Exercise instructions
Everything from the line containing "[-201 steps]" to the close of the listing below should be retyped exactly, and nothing before it.

****************************************

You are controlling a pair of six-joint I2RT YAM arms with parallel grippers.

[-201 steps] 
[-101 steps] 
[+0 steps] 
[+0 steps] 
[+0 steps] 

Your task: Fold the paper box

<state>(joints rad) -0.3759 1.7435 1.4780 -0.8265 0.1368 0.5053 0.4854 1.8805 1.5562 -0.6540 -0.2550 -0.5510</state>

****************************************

Reply to the task
[-201 steps] 
[-101 steps] 
[+0 steps] 
[+0 steps] 
[+0 steps] 

Your task: Fold the paper box

<state>(joints rad) -0.3759 1.7435 1.4780 -0.8265 0.1368 0.5053 0.4854 1.8805 1.5562 -0.6540 -0.2550 -0.5510</state>

The exercise requires nothing more.